Lemont High School follows the Block 8 system in which students take eight courses that meet every other day. A standard school day is composed of four 87-minute periods with an optional "zero-hour" available for students to take additional courses before the school day begins.

Lemont High School's enrollment of nearly 1,400 students can choose from approximately 200 course offerings in nine departments. Students are assigned to course levels based on test scores, past achievement, and teacher recommendation. Honors and/or Advanced Placement courses are available in most curricular areas. Students also have access to classes at the Wilco Area Career Center in Romeoville, Illinois, a regional vocational center of which Lemont High School is a member.

Lemont High School recently added Lemont Time. The addition has been added on their PLC days where students get a dedicated 30 minutes every Wednesday to talk about a variety of Lemont topics. Instead of leaving at their usual 2:37pm, student now leave school at 3pm. Though majorly disliked heavily by the student body, Lemont time is there to stay.

The school's class of 2016 earned an average composite ACT test score of 23.3. In addition, 93.9% of the graduating class of 2016 enrolled in post-high school continuing education.

In 2017, Lemont High School was named a National Blue Ribbon School, having been selected as an Exemplary High Performing School. To earn such designation, Lemont High School placed among the top 15 percent of all schools in Illinois when ranked by student performance on the most recently administered English language arts and math state assessments, or by student performance on state assessments in combination with other student performance measures, such as attendance and/or graduation rates.

===Departments===
The Academic Departments at Lemont High School are:
- Career & Technical Education
- English
- Fine Arts
- Foreign Language
- Mathematics
- Physical Education, Health & Driver Education
- Science
- Social Studies
- Special Education

==Athletics==

The LHS Indians logo

The Director of Activities & Athletics is John Young.
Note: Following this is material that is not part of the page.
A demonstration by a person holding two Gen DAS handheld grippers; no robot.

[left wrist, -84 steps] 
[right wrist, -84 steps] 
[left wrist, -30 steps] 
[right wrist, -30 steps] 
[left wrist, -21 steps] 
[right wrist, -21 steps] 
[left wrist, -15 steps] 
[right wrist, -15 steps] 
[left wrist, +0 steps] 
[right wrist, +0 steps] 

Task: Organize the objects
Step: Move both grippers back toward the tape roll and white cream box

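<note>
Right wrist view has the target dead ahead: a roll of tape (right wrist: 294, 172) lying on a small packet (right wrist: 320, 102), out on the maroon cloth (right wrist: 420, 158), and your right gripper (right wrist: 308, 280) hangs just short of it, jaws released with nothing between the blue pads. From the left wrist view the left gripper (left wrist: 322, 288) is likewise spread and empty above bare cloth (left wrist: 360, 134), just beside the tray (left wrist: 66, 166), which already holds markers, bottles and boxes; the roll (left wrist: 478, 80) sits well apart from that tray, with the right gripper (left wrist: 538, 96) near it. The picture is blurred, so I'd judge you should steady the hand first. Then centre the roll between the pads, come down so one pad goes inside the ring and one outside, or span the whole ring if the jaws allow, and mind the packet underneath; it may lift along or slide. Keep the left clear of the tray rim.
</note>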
Lemont competes in the South Suburban Conference (SSC) and is a member of the Illinois High School Association (IHSA), which governs most sports and competitive activities in the state. Teams are named the Indians (see Naming controversy). School colors are Navy Blue and Gold.

The school sponsors interscholastic teams for young men and women in bowling, basketball, cross country, golf, soccer, tennis, track & field, and volleyball. Young men may compete in baseball, football, and wrestling, while young women may compete in cheerleading, softball. and poms.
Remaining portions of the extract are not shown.